What could possibly make a person walk into a school with four guns and kill ten people? You’ll give a different answer after reading this book.

I could hardly put it out of my mind after the first sentence, and probably for a lot of time after the last one. I loved the way Jodi Picoult gets inside the minds of the characters, without judging them. I also loved the way the book is structured: starting with the incident and then, like a movie, alternating between moments of time before and after. These clear-cut scenes are interspersed with short insights from Peter, which carry the most emotional charge (To anyone who cares…). If you are like me and find it hard to remember the characters’ names initially, you might find this exposition technique somewhat confusing, but I bet you’ll appreciate it in the end.

Overall this is one of the best novels I’ve read. I’m definitely going to look for more books by the author. If I could change one thing about this one though, I would cut in half the amount of text dedicated to the courtroom.

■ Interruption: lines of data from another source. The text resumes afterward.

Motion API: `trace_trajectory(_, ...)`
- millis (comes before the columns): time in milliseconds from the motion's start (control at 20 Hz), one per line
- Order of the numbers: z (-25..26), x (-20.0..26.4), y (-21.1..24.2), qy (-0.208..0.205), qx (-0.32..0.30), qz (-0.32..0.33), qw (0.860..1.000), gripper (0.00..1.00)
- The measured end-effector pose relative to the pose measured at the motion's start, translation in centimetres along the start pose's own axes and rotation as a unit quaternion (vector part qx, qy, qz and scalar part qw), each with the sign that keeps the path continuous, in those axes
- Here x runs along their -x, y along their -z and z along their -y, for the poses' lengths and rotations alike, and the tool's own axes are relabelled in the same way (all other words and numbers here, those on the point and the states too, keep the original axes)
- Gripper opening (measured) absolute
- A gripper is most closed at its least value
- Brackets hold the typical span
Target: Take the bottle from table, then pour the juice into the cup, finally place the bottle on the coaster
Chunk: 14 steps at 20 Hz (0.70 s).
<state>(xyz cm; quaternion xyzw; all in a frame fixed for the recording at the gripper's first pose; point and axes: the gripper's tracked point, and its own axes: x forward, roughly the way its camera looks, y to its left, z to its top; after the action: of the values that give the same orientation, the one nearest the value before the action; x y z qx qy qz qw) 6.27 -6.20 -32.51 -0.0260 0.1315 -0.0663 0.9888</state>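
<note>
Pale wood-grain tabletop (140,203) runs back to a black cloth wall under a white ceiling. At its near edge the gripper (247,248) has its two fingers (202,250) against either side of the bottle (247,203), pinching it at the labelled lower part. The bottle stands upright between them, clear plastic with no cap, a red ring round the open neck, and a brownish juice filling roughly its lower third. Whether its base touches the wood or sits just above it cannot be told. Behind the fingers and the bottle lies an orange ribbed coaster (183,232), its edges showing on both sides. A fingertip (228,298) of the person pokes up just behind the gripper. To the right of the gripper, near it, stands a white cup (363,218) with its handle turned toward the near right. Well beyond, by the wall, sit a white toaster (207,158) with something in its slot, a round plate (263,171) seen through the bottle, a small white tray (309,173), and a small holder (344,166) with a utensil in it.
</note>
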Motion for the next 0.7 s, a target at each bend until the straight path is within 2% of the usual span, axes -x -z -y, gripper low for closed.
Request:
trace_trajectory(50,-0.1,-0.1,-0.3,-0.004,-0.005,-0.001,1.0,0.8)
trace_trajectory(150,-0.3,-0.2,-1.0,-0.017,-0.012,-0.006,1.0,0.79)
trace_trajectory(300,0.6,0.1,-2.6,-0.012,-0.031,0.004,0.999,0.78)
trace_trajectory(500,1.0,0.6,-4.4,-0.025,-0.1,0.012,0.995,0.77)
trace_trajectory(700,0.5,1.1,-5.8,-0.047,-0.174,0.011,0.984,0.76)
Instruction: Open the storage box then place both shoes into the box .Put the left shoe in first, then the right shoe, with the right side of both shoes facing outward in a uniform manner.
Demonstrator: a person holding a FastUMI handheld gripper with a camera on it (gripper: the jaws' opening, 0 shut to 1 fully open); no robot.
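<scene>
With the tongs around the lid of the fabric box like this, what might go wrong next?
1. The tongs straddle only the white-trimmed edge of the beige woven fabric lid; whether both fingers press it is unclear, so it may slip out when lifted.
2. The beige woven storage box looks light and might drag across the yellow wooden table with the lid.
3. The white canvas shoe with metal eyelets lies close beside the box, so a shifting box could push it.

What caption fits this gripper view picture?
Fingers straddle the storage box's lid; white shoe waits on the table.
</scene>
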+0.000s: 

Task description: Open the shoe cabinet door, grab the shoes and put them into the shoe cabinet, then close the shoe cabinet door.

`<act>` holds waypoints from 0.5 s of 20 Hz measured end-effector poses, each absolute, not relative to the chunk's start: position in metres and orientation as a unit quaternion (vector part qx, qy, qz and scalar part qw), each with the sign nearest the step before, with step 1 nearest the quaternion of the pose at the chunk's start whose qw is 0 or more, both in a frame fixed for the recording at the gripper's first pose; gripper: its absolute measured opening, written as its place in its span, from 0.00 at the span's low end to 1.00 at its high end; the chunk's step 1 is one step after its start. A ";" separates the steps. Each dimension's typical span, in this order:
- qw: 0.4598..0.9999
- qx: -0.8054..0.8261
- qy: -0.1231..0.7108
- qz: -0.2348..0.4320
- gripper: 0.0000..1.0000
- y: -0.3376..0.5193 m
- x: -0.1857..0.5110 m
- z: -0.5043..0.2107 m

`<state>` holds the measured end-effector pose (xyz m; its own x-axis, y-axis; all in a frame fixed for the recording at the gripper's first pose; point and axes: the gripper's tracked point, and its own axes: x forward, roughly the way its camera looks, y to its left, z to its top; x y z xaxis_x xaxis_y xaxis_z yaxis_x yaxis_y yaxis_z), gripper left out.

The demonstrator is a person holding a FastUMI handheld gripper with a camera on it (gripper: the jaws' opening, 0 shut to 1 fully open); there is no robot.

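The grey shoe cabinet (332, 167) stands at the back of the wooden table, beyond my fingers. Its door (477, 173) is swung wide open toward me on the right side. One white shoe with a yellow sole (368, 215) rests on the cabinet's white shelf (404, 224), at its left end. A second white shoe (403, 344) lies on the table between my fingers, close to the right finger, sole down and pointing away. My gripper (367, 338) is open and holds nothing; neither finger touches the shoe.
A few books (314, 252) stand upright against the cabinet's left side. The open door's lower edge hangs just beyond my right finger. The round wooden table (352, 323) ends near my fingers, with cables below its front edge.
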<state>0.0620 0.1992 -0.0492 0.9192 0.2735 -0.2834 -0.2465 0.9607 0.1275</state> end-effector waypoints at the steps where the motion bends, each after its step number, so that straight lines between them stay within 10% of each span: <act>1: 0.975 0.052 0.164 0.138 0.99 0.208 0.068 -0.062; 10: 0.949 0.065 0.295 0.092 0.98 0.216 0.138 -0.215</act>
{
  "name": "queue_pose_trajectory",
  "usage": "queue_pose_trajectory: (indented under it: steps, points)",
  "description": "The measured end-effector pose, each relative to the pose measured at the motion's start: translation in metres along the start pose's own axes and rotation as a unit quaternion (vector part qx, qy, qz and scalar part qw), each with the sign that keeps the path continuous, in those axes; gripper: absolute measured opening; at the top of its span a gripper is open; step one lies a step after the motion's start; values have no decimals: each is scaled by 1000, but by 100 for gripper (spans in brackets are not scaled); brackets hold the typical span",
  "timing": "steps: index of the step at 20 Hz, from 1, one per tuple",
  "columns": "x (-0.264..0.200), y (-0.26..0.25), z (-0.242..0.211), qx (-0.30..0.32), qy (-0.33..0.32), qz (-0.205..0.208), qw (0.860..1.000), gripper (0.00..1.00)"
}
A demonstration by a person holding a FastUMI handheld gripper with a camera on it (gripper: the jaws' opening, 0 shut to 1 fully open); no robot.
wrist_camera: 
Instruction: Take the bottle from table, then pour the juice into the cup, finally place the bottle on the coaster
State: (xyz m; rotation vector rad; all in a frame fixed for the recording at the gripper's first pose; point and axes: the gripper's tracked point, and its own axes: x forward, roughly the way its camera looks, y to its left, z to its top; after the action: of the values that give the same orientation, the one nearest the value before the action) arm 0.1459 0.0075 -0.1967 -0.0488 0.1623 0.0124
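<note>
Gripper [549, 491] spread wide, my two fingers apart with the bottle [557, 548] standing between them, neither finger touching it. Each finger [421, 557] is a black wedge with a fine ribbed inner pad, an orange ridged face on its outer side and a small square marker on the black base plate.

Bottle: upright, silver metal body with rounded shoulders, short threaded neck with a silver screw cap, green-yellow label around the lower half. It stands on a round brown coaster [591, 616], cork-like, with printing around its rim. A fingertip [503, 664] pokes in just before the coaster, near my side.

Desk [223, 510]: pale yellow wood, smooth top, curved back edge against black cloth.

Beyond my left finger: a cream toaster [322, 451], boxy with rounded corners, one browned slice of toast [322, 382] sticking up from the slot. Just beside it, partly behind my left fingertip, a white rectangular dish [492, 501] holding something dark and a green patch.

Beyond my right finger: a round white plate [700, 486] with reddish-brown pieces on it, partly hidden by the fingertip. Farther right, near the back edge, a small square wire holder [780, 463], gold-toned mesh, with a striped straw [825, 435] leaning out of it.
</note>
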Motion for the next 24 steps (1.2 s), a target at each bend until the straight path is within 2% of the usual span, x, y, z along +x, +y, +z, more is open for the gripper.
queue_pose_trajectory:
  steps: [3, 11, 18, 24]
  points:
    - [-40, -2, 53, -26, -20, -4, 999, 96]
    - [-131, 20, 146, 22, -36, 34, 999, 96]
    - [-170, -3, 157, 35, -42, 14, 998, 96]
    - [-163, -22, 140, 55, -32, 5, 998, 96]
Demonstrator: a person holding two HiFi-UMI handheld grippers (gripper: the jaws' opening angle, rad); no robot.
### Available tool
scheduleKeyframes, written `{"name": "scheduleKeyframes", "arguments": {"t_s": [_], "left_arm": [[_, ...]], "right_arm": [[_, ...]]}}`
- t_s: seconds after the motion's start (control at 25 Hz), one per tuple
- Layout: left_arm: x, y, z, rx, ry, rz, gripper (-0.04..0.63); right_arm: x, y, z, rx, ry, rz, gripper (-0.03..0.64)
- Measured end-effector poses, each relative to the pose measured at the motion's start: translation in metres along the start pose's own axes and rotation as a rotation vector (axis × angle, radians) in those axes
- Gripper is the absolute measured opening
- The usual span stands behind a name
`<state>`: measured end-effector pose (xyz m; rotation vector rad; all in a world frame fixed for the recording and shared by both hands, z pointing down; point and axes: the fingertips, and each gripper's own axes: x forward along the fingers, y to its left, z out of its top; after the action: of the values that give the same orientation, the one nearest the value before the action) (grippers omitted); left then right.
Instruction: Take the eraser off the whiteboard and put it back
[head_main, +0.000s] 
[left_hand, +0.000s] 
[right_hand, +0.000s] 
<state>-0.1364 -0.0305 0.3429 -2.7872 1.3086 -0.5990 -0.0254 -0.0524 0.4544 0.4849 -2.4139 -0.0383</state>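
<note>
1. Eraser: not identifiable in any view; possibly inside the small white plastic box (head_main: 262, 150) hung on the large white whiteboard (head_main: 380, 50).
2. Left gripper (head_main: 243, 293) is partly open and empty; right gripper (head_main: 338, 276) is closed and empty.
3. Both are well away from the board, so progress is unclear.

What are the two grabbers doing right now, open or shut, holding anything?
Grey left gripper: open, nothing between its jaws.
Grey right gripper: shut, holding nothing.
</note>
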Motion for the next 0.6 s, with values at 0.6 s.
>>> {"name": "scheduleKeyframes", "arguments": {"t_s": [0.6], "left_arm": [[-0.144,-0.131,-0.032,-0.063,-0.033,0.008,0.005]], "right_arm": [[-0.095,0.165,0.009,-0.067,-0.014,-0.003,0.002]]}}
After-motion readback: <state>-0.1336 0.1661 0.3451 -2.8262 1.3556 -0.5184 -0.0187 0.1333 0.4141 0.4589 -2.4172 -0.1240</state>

Some ideas that this book touches upon:

  • High school, like any society, is divided into two categories of people: the cool and popular (unhappy because they have to wear a mask all the time), and the uncool and unpopular (unhappy because they are lonely etc.)
  • Some people see suicide as an extreme communication device.
  • Life/society/school/democracy sucks, but it’s the best thing we’ve got so far.
  • When we’re sitting in front of the TV, we appreciate the fact that the media is able to keep us informed, but we rarely think of how the same media intrudes in the lives of those we see on the screen.
  • The fear of losing control; the desire to live within predictability, and what happens when that balance is lost.
  • What happens when someone we love does something we would never have expected (Peter — Lacy and Lewis; Josie — Alex).
  • There is no clearly-defined line between childhood and adulthood, yet the rights we give a person and the way we judge them are a function of biological age.
  • How the same thing carries different meanings to different people.
  • Do you still want the truth if it hurts?
  • Nothing we do is guaranteed to be good or bad in the long run.
  • Ultimately, revenge doesn’t change anything.
  • Life goes on. The human capacity to get over things is sometimes astounding.